Silage maize (Zea mays L) ripening behaviour affects nitrate leaching over following winter


For economical and environmental reasons nitrogen management is of major importance in growing silage maize (Zea mays L). However, studies to improve N management are often restricted to fertilization measures. Therefore we investigated management effects besides fertilization on nitrogen utilization in two field experiments over two years on an eutrophic sandy soil. Experiment 1 examined the effect of row distance (0.35 m and 0.70 m) and har¬vesting time (premature, mid September; common practice, beginning of October, late harvest, end of October) in a two-way factorial design. In experiment 2 five maize varieties, differing in habitus and characteristic of ripen-ing, were grown using a one-way factorial design. Nitrate leaching over winter was determined by the suction cup method. The row distance showed no significant effect neither on the soil mineral nitrogen content (SMN) in autumn nor on the amount of nitrate leaching.

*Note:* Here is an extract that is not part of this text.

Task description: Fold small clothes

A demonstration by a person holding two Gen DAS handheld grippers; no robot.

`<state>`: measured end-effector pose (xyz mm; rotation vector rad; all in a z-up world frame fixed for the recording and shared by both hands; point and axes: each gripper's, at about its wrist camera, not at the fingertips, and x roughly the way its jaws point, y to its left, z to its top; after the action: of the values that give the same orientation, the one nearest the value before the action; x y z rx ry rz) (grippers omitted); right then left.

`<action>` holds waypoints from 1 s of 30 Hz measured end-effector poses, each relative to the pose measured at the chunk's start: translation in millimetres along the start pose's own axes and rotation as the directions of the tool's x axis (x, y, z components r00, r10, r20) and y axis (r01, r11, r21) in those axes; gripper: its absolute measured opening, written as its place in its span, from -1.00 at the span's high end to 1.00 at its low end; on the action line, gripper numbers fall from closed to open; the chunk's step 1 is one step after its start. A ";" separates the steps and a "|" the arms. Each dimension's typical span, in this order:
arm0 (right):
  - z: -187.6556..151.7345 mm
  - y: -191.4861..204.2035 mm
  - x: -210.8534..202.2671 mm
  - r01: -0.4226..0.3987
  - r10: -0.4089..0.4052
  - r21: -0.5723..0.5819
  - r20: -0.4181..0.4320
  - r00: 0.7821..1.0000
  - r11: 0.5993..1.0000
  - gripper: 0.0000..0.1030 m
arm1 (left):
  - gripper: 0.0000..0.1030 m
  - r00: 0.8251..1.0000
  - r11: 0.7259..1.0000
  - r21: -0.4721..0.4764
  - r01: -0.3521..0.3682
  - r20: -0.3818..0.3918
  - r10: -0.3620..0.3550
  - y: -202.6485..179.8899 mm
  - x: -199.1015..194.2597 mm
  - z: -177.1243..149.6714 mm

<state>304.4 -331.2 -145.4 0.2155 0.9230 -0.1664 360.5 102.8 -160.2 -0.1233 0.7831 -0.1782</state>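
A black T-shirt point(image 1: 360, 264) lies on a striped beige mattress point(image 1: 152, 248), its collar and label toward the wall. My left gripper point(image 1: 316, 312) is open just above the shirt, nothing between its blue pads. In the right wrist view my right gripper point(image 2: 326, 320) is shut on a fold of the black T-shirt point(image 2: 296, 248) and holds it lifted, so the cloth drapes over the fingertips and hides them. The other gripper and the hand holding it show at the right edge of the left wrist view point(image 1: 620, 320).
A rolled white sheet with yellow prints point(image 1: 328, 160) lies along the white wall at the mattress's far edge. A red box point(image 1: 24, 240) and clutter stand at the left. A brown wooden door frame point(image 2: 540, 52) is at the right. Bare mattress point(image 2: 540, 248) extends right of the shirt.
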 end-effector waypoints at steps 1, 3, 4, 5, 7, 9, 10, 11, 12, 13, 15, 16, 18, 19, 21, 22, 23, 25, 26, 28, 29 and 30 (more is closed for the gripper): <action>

However, SMN and nitrate leaching were affected by the harvest time with significantly lower values for the early harvest. In the second experiment significant differences among genotypes were found with nitrate leaching rates between 52 and 77 kg NO3-N ha-1. We conclude that the effects of harvesting time and variety on nitrate leaching were related to the stage of maturity of silage maize at harvest. Nitrate leaching during winter was lower when maize plants where prevented from sustained metabolic activity in autumn, either by premature harvest as shown in experiment 1 or by enhanced physiological ripening as in experi¬ment 2.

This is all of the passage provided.